Data listing
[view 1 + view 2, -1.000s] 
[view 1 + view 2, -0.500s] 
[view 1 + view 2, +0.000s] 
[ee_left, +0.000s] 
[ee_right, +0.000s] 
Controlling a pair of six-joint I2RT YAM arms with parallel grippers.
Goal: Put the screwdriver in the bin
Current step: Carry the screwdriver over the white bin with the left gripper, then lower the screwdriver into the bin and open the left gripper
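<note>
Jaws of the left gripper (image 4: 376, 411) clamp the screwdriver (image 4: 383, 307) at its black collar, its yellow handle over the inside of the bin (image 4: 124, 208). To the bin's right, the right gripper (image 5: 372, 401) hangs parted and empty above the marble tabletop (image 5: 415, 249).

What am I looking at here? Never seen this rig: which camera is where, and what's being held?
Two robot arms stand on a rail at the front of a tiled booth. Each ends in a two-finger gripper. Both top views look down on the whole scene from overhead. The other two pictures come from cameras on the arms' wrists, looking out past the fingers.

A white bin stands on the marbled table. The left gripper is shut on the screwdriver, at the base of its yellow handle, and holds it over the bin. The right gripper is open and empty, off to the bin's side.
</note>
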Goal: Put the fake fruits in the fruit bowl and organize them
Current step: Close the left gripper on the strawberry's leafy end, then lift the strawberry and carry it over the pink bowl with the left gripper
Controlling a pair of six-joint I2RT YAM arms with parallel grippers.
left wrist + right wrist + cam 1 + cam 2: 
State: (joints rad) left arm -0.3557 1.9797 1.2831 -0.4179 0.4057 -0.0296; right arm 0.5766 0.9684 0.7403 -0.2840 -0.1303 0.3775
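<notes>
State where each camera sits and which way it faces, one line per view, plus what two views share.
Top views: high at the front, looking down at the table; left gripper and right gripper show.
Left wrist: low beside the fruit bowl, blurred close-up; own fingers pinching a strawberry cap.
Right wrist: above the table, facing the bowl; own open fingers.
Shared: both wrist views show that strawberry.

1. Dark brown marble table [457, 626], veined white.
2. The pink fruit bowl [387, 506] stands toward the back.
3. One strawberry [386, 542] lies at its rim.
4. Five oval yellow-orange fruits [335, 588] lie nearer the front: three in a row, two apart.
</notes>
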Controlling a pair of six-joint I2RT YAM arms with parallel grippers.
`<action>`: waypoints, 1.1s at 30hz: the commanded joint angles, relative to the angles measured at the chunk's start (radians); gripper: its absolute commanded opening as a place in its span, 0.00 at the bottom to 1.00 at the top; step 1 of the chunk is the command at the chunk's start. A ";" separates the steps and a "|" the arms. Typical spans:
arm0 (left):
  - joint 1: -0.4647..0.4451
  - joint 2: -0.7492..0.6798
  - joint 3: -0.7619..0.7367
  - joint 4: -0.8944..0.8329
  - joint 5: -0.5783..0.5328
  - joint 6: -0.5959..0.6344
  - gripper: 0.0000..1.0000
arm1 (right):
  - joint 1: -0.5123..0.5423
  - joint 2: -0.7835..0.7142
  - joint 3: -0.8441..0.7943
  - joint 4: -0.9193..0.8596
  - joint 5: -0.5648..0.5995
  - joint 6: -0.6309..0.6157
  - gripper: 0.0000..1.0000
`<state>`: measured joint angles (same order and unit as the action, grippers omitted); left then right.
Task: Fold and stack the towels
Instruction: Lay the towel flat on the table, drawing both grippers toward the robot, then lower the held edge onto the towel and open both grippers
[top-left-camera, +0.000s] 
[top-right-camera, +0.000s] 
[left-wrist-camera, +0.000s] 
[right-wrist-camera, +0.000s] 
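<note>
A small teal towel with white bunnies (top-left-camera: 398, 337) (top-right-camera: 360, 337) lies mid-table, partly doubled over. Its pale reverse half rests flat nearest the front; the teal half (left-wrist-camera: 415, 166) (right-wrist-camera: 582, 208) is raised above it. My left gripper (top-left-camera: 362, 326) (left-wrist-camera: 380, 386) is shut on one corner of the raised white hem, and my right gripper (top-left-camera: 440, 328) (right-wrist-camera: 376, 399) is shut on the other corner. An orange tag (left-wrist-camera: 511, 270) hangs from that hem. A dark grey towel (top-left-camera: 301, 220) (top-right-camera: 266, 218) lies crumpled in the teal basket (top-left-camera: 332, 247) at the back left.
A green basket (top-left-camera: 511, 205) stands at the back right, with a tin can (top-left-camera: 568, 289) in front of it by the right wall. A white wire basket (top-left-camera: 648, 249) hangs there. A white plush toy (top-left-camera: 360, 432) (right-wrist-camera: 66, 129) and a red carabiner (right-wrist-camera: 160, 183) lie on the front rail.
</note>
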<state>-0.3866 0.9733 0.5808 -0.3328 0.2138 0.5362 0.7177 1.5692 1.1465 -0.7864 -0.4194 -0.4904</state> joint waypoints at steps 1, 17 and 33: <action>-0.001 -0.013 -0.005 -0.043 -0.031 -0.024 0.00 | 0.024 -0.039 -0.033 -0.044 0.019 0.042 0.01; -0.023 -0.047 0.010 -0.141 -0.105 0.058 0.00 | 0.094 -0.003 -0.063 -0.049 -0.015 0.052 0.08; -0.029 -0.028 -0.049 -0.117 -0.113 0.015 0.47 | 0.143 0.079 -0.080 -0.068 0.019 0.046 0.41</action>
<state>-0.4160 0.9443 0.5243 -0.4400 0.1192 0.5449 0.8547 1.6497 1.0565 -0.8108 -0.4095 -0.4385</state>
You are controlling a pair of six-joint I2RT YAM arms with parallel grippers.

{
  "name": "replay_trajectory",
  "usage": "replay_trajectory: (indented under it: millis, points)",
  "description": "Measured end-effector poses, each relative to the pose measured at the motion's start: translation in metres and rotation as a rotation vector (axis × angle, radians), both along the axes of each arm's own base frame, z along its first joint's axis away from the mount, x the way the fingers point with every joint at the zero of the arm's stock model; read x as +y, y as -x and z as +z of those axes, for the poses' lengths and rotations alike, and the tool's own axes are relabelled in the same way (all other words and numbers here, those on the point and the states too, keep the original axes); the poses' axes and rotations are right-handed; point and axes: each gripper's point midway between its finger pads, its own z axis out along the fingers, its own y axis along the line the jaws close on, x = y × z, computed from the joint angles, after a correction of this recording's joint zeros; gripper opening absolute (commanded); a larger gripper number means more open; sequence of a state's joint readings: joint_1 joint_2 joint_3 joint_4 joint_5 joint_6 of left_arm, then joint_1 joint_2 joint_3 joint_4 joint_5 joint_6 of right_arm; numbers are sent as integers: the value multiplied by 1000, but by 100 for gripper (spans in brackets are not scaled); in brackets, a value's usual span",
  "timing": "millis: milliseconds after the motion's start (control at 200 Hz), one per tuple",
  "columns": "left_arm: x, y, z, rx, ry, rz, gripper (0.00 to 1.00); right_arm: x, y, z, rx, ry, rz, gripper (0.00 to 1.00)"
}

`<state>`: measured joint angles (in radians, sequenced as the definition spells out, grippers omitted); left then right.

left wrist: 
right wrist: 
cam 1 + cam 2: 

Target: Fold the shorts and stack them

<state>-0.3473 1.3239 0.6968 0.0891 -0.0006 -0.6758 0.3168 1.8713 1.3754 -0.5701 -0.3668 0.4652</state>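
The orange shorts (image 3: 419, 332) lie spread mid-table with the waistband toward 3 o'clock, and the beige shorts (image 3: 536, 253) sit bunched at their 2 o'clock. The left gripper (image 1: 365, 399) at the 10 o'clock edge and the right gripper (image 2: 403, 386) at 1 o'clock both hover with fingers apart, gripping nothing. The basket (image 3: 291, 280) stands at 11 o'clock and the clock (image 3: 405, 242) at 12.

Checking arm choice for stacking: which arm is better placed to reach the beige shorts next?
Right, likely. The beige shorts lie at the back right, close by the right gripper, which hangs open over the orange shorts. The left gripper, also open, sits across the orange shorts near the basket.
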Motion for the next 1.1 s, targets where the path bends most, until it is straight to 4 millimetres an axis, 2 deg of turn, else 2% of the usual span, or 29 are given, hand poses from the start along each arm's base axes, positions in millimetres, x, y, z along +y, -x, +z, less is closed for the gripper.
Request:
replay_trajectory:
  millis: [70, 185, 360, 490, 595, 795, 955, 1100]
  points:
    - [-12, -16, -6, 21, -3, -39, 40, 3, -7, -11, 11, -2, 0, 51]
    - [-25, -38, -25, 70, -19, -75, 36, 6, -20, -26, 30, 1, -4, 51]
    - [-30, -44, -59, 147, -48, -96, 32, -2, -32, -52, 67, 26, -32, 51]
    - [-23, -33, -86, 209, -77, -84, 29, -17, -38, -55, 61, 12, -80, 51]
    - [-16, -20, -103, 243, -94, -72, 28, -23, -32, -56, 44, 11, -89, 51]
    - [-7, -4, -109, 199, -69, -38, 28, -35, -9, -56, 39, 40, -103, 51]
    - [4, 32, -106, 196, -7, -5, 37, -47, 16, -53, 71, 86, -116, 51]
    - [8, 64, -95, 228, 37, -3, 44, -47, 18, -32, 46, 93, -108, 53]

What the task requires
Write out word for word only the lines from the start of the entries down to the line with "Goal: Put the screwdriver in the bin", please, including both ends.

Answer box
[view 1 + view 2, -1.000s] 
[view 1 + view 2, -0.500s] 
[view 1 + view 2, +0.000s] 
[ee_left, +0.000s] 
[ee_right, +0.000s] 
Controlling a pair of six-joint I2RT YAM arms with parallel grippers.
Goal: Put the screwdriver in the bin

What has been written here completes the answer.